Je crois que quand je te tuerai

Je lui enverrais bien des fleurs pour évacuer ma rancœur.

♛♛♛

Du sang coulait de mes mains. Un sang presque gluant tant il était frais. J'ai essuyé grossièrement les quelques gouttes qui perlaient dans le creux de ma paume, avant de ranger soigneusement mon arme, qui reflétait la pâleur de la lune.  J'ai dégainé mon briquet doucement, avant de vider l'essence sur lui.

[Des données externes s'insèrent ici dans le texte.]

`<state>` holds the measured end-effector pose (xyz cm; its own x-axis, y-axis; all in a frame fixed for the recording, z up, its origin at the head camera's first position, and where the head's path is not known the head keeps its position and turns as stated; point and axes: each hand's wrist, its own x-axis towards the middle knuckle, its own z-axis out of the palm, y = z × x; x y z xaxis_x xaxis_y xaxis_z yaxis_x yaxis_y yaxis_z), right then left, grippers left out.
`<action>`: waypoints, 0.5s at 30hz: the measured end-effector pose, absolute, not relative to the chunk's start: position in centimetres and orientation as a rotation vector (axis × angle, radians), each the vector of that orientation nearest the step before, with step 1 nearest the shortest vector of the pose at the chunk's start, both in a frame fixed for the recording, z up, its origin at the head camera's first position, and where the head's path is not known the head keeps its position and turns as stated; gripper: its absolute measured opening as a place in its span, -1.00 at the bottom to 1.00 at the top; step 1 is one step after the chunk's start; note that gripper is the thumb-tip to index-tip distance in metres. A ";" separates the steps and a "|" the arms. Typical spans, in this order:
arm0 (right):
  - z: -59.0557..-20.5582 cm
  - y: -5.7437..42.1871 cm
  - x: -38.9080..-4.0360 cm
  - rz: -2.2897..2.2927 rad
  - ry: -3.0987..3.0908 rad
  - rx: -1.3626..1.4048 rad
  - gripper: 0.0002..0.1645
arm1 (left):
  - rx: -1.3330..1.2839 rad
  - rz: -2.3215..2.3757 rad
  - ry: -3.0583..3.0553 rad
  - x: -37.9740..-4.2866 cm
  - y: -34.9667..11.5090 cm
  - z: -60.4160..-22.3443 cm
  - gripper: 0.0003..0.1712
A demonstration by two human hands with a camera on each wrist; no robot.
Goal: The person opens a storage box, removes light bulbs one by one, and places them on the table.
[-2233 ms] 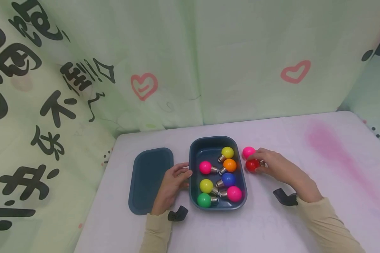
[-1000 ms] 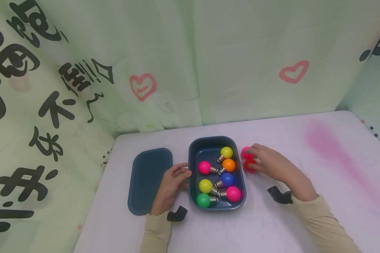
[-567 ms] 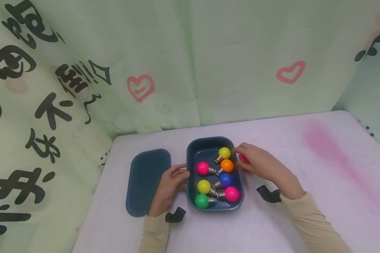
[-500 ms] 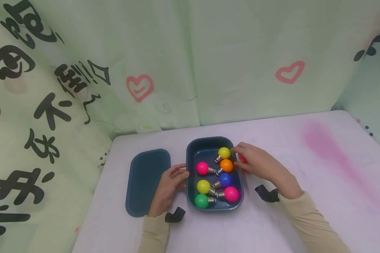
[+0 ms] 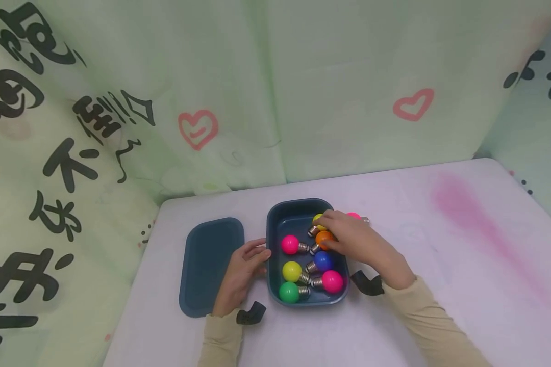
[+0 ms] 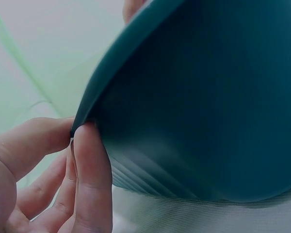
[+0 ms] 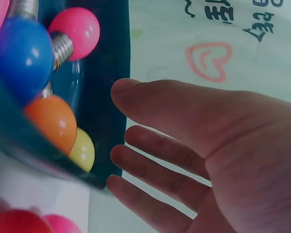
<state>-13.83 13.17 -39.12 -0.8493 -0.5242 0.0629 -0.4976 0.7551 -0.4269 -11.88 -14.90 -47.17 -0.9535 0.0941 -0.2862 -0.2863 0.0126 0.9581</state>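
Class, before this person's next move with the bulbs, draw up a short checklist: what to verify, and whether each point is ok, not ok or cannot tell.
1. Tray held: ok; the left hand pinches its rim.
2. Right hand free to pick up: ok; it holds nothing in the right wrist view.
3. All bulbs inside the tray: not ok; a red bulb and a pink bulb lie outside.
4. Lid off the tray: ok; it lies flat on the table beside it.
5. Right hand clear of the orange bulb: cannot tell; it partly covers that bulb in the head view.
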 end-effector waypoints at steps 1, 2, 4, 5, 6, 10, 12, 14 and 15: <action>-39.1 12.9 -13.9 -0.680 2.878 -0.850 -0.53 | -0.194 2.026 2.021 -11.9 -14.9 -47.2 -0.44; -39.1 12.7 -13.9 -0.684 2.870 -0.856 -0.52 | -0.191 2.027 2.020 -11.9 -15.0 -47.2 -0.44; -39.1 12.2 -13.9 -0.686 2.857 -0.853 -0.51 | -0.188 2.029 2.014 -11.9 -15.0 -47.3 -0.43; -39.1 11.9 -13.9 -0.686 2.851 -0.852 -0.51 | -0.186 2.028 2.012 -11.9 -15.0 -47.3 -0.43; -39.0 11.7 -14.0 -0.686 2.845 -0.850 -0.50 | -0.186 2.028 2.012 -11.9 -15.0 -47.3 -0.43; -38.9 10.8 -14.0 -0.646 2.848 -0.869 -0.47 | -0.190 2.034 2.004 -11.9 -15.0 -47.2 -0.43; -39.0 10.4 -14.1 -0.624 2.853 -0.895 -0.45 | -0.186 2.044 1.998 -11.8 -15.0 -47.2 -0.44; -39.2 10.1 -14.2 -0.600 2.863 -0.928 -0.43 | -0.181 2.049 1.992 -11.8 -15.0 -47.2 -0.45; -39.2 9.9 -14.3 -0.591 2.866 -0.944 -0.42 | -0.175 2.050 1.993 -11.8 -15.0 -47.2 -0.45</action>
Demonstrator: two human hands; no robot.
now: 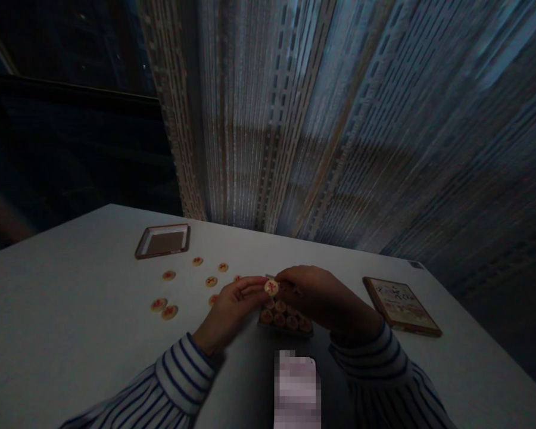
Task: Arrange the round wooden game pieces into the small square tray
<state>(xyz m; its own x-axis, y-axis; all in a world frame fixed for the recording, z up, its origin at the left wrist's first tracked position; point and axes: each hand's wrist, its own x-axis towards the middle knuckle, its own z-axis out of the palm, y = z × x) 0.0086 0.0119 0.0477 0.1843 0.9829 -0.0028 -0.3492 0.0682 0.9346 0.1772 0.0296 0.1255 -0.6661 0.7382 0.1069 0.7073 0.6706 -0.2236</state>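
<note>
Between the fingertips of my left hand (227, 311) is a round wooden piece (271, 288) with a red character facing up. My right hand (315, 298) touches the same piece from the other side, its fingers bent and partly hidden. Right beneath both hands sits a small box (286, 329) filled with rows of similar round pieces (279, 320). Several loose pieces with red marks lie left of my left hand, among them one piece (211, 281) near the middle and a pair (158, 304) farther left.
An open, shallow box lid (139, 250) lies at the back left of the white table (93, 298). A flat box with a printed cover (402, 305) is on the right. A pixelated phone-like object (297, 390) is in front, and a curtain (268, 119) hangs behind.
</note>
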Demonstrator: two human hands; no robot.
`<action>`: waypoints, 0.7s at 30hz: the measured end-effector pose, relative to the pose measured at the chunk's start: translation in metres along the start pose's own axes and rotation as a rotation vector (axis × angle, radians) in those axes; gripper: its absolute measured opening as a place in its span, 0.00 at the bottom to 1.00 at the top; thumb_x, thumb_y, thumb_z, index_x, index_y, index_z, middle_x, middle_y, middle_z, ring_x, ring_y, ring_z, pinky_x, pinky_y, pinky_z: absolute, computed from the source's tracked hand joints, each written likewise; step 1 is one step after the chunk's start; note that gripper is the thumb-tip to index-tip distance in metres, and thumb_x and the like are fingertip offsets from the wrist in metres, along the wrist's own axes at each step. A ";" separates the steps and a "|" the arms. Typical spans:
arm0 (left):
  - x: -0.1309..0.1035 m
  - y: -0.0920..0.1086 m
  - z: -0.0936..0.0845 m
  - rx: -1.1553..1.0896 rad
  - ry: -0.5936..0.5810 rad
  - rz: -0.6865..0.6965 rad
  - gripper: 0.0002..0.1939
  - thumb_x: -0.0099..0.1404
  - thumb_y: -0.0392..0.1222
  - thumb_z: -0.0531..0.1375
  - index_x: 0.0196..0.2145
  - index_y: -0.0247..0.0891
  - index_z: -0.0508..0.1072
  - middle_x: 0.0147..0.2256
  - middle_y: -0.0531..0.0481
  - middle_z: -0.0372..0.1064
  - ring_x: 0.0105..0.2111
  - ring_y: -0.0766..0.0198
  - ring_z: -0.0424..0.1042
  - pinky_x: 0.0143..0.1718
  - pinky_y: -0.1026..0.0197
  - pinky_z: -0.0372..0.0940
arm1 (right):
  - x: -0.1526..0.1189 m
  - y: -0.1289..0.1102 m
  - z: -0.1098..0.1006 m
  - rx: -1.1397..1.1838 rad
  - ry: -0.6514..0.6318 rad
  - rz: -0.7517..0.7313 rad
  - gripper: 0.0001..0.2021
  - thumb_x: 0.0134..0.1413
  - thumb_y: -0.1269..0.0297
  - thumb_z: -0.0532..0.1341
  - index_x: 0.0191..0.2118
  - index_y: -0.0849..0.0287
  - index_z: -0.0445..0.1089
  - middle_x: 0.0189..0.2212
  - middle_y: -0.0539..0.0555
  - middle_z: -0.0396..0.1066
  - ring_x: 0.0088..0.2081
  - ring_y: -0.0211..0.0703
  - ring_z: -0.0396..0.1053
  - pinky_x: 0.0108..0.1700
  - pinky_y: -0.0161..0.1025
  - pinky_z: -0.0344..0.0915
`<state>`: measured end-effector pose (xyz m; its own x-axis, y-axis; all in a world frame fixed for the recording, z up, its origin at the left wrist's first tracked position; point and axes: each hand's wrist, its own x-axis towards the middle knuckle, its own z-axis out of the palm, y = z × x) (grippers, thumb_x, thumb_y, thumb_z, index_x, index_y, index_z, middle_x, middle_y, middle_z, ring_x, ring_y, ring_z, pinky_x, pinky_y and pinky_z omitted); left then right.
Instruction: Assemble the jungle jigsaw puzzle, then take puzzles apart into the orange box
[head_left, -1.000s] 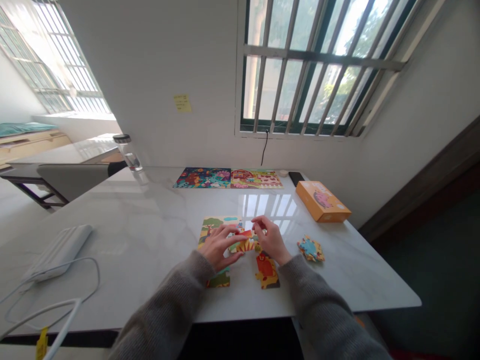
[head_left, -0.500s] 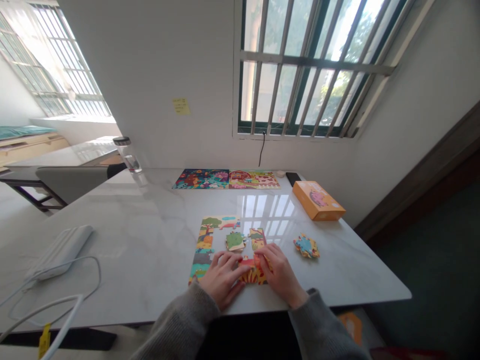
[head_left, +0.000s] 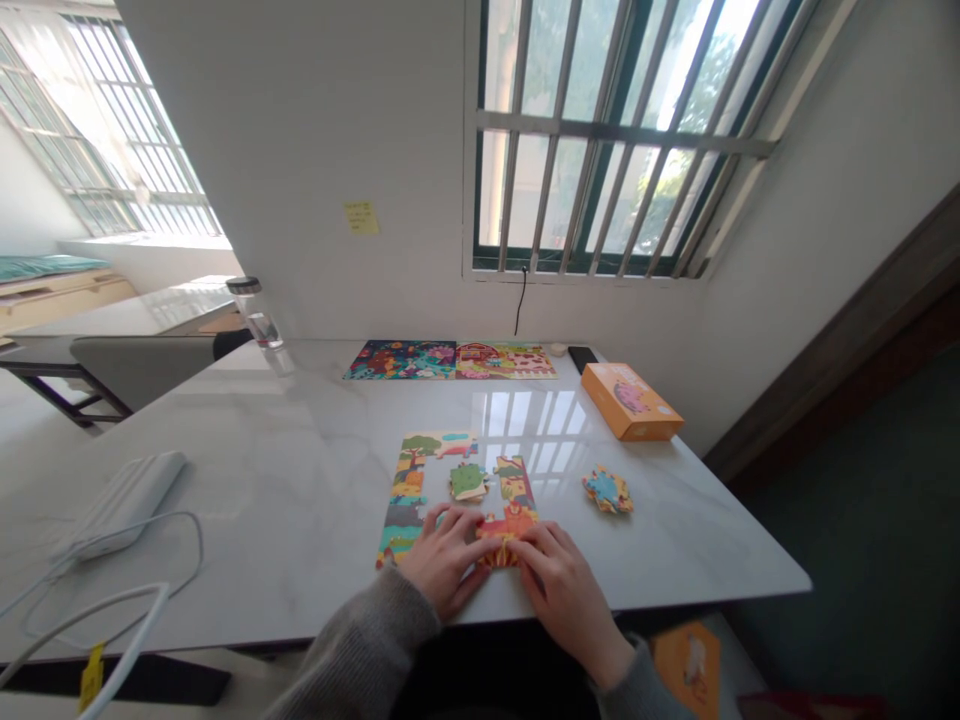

Je crois que je n'ai jamais été aussi calme après avoir décapité un homme.

Ou peut-être que j'aime seulement savourer ma vengeance lentement et sadiquement.

Je ris.

C'est tellement bien.

Je me sens vraiment bien.

Le feu se répand

Comme dans mon cœur.

Mais plus de rancœur.

Il y a juste moi

Et le corps fumant,

De Marco Ferretti.

♛♛♛

— Alors ce voyage aux Maldives, Deme' ?

J'écrase ma clope dans le cendrier encore fumant, et ouvre la fenêtre. Je rive mes yeux vers Valentino, qui est rentré du Portugal. Ses yeux verts, comme les miens, sont luisants de curiosité. Je ne dis toujours rien, et m'assois.

— Très reposant.

Il se met à rire d'amusement. Il fout sa main dans ma boîte à cigare avant d'en allumer un, les yeux brillants comme un gamin devant un parc d'attraction, tentant de déceler une pointe d'ironie dans ma gestuelle.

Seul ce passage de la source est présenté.